Dr Jian-Yuan LEE (Singapore)

Jian-Yuan was a research scientist and Nanyang President’s Graduate Scholar focusing on Sustainable Earth at Nanyang Technological University. His research aim is to lower clean water production costs via applying Engineered Osmosis (EO), a state-of-the-art desalination process.

PhD in Sustainable Earth

Current position: Project Manager/Research Scientist at Rolls-Royce@Nanyang Technological  University Corporate Lab, Singapore

Research focus: materials science and engineering, chemistry and biological chemistry, 3D printing, membrane technology

Jian-Yuan is currently working on 3D printed spacers using additive manufacturing technology to address the problem of external concentration polarisation, a ubiquitous problem occurring in all the membrane processes.

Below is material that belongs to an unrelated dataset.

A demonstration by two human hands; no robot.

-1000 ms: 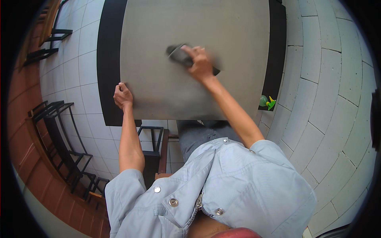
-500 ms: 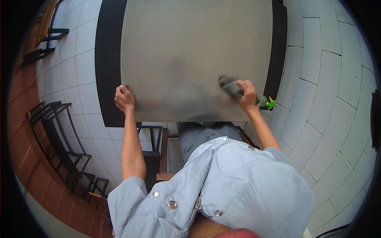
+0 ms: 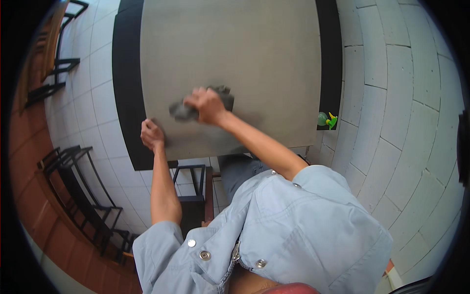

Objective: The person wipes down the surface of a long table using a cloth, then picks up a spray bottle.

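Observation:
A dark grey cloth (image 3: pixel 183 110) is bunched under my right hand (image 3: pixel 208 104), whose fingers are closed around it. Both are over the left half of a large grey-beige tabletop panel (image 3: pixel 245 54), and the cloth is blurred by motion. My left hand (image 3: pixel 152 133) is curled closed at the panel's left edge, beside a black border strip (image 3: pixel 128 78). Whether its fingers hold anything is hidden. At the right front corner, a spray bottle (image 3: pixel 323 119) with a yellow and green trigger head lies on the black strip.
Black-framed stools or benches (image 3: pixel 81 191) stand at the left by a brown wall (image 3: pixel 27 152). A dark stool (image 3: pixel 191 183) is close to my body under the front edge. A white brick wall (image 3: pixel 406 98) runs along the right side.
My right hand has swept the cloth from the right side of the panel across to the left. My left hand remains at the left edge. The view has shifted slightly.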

2016 Best Poster Award of Singapore International Water Week
2015 Best Poster Award of Advanced Membrane Technology VI Conference
2015 North American Membrane Society (NAMS) Student Fellowship Award
2015 European Membrane Society (EMS) Best Paper Award and PhD Student Travel Award
2012 Nanyang President’s Graduate Scholarship Award


CV as submitted for the Green Talents award (2014):

Nanyang Technological University, Interdisciplinary Graduate School – Sustainable Earth Programme, Singapore

Research focus: interdisciplinary focus on sustainable chemistry, material science and water technology

Lowering the cost of producing clean water through a new desalination process, Jian-Yuan Lee’s PhD research project has the potential to become a widely used sustainable technology.

Applying the concept of sustainable chemistry (or “green chemistry”) to sustainable desalination research, doctoral student Jian-Yuan is helping the process of Engineered Osmosis (EO) overcome its most serious challenge. EO is a state-of-the-art desalination method that relies on “osmotically-driven membrane technology”. Jian-Yuan explains that, “compared to conventional pressure-driven membrane processes, EO can significantly lower the energy consumption of the process by up to 30% and hence lower the cost of producing clean water”.

Though EO is a potentially revolutionary technology, it faces some serious challenges. Foremost among them, explains Jian-Yuan, “is the internal concentration polarisation (ICP), a unique problem occurring only in osmotically-driven membrane processes, which will significantly reduce the effective osmotic pressure difference across membranes”. In order to address this problem, Jian-Yuan is fabricating a new type of porous matrix membrane (PMM), “using a benign and environmentally-friendly metal-organic framework (MOF) as a green template to provide an alternative green material for macropores formation inside the EO substrate layer. This will be beneficial in reducing the effect of ICP and eliminating the cost of using toxic chemicals as etching solutions”. These MOFs can then easily be removed using only water. “I am confident that my work will help in the continued affordability of water in a sustainable fashion,” says Jian-Yuan, “as ICP is still considered the most critical barrier amid the increasing market share of EO membrane processes in the field of sustainable desalination and water reclamation.”

The jury is convinced that Jian-Yuan will benefit greatly from an exchange of ideas during the Green Talents Forum, both with German experts in his field and with his fellow Awardees. They were also impressed with his entrepreneurial spirit. Jian-Yuan says: “My goal is to become a successful ‘technopreneur’ - an entrepreneur involved with sustainable technology - to transform it into a new start-up business or commercial product in the market.”